If you’ve never heard of Kafavy, you are forgiven. Even his native Greece didn’t think much of him until after his death in 1933. But now, his poetry is essential to Greek culture. His super-exacting language (notoriously hard to translate) often evokes classical Greek history to comment on modern life. Kafavy refused to formally publish his work, printing it himself to hand out for free. He was a true national poet concerned with place, history, and his fellow citizens and, like Meisner actors, knows the power of specificity.
Gwendolyn Brooks was a trailblazer. Having already published 75 poems by the age of 16 (!), Brooks became enmeshed in the Chicago literary scene. Life in her South Side neighborhood inspired her to write Annie Allen, a book of poetry about a Black girl coming of age in Chicago. Annie Allen won the Pulitzer in 1950, making Brooks the first African-American to receive one. In a career spanning seven decades, Brooks used poetry to give voice to the African-American experience and is an important read for any artist.
Some dismiss Mary Oliver’s poetry as sentimental nature fandom, but it’s so much more. Yes, she often writes about the natural world around us, but she does so with joy and amazement. Read her simple, elegant accounts of the world, and you’ll laugh, cry, or laugh and cry at the same time. Her poetry will make you feel connected to nature and humanity in a way you haven’t felt since you kinda did in that Intro to Yoga class your freshman year. Trust me, read Oliver during training and you will understand the importance of poetry.
You may not be able to make sense of an e.e. cummings poem, but you’ll definitely feel something. And that was his goal. He repurposed language and grammar and gave words new meaning. Hell, his poems even look different from other poems. But underneath this weirdness is a bloody, beating heart. cummings often wrote about love and sex and rebirth – read his poems and you’ll know that language and love are one in the same.
If you only know Angelou because you had to read I Know Why The Caged Bird Sings in high school, boy are you missing out. Yes, she was a writer, but was also a musician, actor, director, activist, and public speaker; her filled-to-the-brim life is her greatest work of art. Her work proved to the world that the life of an African-American woman is worthy and valuable. And, most inspiringly, she shows you how to survive anything with grace and faith.

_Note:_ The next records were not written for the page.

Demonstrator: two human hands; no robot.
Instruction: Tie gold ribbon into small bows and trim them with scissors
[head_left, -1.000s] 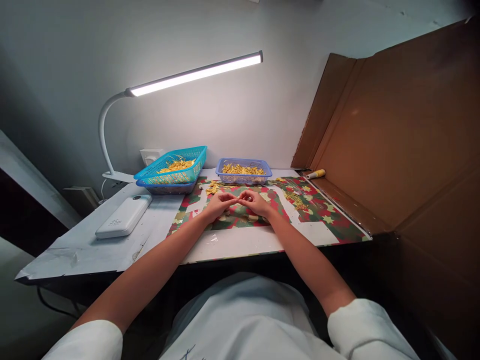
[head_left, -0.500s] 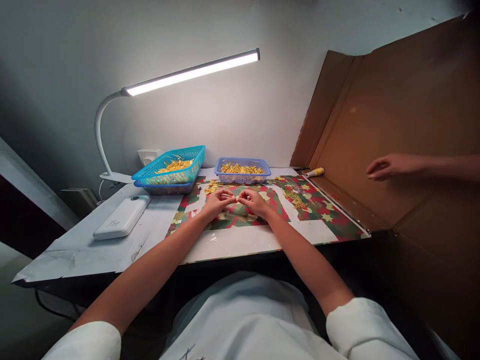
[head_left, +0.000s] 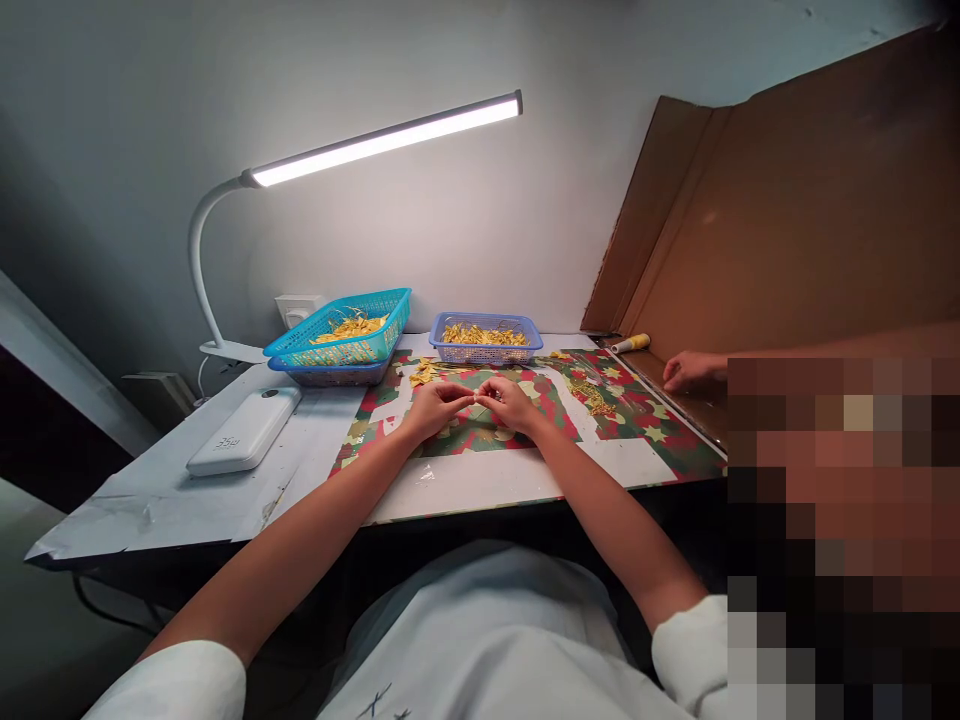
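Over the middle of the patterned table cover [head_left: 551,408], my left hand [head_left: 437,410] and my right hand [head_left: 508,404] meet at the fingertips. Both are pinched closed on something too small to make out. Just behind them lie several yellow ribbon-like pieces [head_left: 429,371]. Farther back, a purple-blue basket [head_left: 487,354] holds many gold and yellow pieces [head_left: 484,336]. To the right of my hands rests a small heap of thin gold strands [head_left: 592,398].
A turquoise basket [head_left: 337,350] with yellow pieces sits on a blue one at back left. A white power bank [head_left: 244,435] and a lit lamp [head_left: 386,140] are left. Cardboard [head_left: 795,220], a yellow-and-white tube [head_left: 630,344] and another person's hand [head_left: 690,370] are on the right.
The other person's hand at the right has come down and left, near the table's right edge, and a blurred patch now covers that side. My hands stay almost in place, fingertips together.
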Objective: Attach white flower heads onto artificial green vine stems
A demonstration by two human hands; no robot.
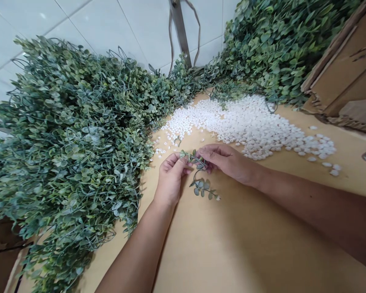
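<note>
Between my two hands is an artificial leaf sprig (pixel 202 186) with small round green leaves and a dark stem. My left hand (pixel 171 173) pinches its left end between thumb and fingers. Close beside it, my right hand (pixel 221 158) is closed on the same sprig from the right; its fingertips are partly hidden. One branch curls down below the hands, and a small white piece (pixel 218 198) sits at its tip. Beyond my right hand spreads a heap of small white plastic pieces (pixel 247 122), some lying loose near my left hand.
A big pile of artificial greenery (pixel 79 130) covers the left side of the tan table (pixel 207 252). More greenery (pixel 277 44) is heaped at the back right, beside a cardboard box (pixel 347 73). A white tiled wall (pixel 140 24) stands behind, with a metal strip (pixel 180 32) against it.
</note>
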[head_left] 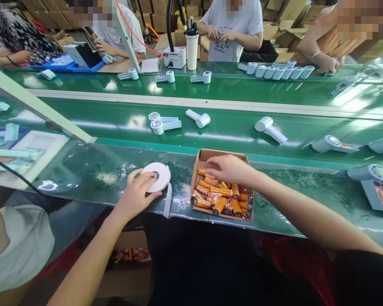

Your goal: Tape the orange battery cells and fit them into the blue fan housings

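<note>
My left hand (pixel 135 191) rests on a roll of white tape (pixel 162 176), fingers over its top and core and thumb along its near edge. A loose tape end hangs down toward the bench edge. My right hand (pixel 228 168) is over the far part of a cardboard box (pixel 196 158), its fingers bent down and close together. Whatever they pinch, if anything, is hidden. Inside the box lie several orange wrapped battery cells (pixel 221 192) with thin wires, some right beside my right fingertips.
Beyond the bench, a green conveyor belt (pixel 223 140) carries several pale-blue handheld fan bodies (pixel 203 120). Larger fan bodies (pixel 370 172) lie at right. A metal post (pixel 51 108) slants at left. Co-workers sit across the line near a white tumbler (pixel 192 51); another person (pixel 19 246) is at left.
</note>
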The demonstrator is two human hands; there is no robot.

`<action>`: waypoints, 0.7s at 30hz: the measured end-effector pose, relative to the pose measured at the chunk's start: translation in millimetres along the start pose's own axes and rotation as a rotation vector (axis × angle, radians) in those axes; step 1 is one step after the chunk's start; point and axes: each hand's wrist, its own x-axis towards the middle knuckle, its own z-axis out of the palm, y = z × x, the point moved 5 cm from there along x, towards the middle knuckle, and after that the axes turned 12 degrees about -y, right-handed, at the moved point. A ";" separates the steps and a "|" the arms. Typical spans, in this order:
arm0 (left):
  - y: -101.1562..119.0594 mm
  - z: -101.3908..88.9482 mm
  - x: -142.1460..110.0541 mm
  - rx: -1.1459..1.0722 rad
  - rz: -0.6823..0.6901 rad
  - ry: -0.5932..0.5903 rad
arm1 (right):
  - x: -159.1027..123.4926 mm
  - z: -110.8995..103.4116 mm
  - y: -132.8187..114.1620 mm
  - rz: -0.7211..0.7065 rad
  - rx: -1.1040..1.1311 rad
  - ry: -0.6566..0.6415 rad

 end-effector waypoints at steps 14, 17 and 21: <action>83.5 -17.1 37.0 -0.217 0.104 0.329 | 28.5 2.1 -25.6 0.188 -0.375 -0.081; 83.3 -13.2 37.6 -0.219 0.071 0.280 | 27.1 2.1 -20.6 0.150 -0.283 -0.097; 82.9 -14.1 29.0 -0.214 0.070 0.276 | 9.5 -18.2 6.7 0.046 0.278 0.044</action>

Dickinson lived much of her life in seclusion, but that didn’t stop her from expertly capturing the mysteries of our world. Reading her brief, sharp poems is like wading into shallow water and then realizing it’s actually eight feet deep. Contemporaries dismissed her work as eccentric and sloppy, but there’s great depth and playfulness to her work. She was way ahead of her time, with her mysterious dashes and ironic, frisky words.